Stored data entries
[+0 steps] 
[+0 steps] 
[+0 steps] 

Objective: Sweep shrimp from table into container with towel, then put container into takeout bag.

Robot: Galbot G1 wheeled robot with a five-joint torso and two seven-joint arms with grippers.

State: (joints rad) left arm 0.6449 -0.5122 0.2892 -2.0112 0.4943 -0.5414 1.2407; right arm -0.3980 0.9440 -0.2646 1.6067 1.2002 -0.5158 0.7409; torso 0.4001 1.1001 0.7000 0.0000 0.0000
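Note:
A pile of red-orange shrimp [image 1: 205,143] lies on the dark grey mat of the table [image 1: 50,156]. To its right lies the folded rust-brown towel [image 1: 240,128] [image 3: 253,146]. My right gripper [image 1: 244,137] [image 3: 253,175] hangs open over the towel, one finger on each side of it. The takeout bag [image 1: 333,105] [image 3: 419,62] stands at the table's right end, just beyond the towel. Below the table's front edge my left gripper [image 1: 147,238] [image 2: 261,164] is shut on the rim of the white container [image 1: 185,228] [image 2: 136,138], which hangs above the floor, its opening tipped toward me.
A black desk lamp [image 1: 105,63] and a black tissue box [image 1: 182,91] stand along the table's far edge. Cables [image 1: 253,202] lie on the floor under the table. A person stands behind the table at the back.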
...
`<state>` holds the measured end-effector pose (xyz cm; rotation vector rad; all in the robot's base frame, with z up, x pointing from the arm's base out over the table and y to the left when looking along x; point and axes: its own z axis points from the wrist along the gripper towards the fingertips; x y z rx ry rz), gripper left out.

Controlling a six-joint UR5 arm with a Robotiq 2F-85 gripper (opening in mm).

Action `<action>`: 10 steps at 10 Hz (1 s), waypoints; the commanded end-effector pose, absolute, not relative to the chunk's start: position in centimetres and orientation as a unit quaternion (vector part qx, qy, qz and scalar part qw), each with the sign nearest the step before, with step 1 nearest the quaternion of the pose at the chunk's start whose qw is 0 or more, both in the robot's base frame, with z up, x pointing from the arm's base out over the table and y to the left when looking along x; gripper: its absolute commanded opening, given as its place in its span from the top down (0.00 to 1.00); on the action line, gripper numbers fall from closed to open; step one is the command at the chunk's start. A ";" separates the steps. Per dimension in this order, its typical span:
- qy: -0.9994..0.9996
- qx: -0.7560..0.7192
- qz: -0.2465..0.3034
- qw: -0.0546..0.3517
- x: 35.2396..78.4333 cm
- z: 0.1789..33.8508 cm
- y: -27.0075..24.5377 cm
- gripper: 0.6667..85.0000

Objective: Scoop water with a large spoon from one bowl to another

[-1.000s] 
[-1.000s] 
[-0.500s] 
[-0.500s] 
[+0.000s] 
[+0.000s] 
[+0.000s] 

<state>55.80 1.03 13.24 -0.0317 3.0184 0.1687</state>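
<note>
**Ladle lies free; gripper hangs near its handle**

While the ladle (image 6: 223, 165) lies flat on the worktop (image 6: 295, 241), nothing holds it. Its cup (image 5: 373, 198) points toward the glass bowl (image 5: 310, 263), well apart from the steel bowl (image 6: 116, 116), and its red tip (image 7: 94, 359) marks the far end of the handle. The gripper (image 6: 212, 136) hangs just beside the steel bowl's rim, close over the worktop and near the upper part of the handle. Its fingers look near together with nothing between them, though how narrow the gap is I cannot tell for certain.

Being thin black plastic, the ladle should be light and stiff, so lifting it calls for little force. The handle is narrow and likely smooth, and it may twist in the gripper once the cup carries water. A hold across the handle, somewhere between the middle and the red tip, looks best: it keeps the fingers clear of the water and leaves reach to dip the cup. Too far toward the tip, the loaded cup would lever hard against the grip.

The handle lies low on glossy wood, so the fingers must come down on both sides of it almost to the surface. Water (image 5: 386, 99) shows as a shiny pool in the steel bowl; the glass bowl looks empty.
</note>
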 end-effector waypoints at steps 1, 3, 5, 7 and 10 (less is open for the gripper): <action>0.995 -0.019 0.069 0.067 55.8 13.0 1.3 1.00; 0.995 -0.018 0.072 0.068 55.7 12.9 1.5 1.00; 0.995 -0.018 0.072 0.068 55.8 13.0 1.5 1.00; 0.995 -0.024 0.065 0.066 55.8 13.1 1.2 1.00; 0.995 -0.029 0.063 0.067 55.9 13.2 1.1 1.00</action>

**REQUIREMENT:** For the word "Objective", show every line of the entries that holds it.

**RESPONSE TO THIS TASK:**
Objective: Sweep shrimp from table into container with towel, then put container into takeout bag.
Objective: Scoop water with a large spoon from one bowl to another

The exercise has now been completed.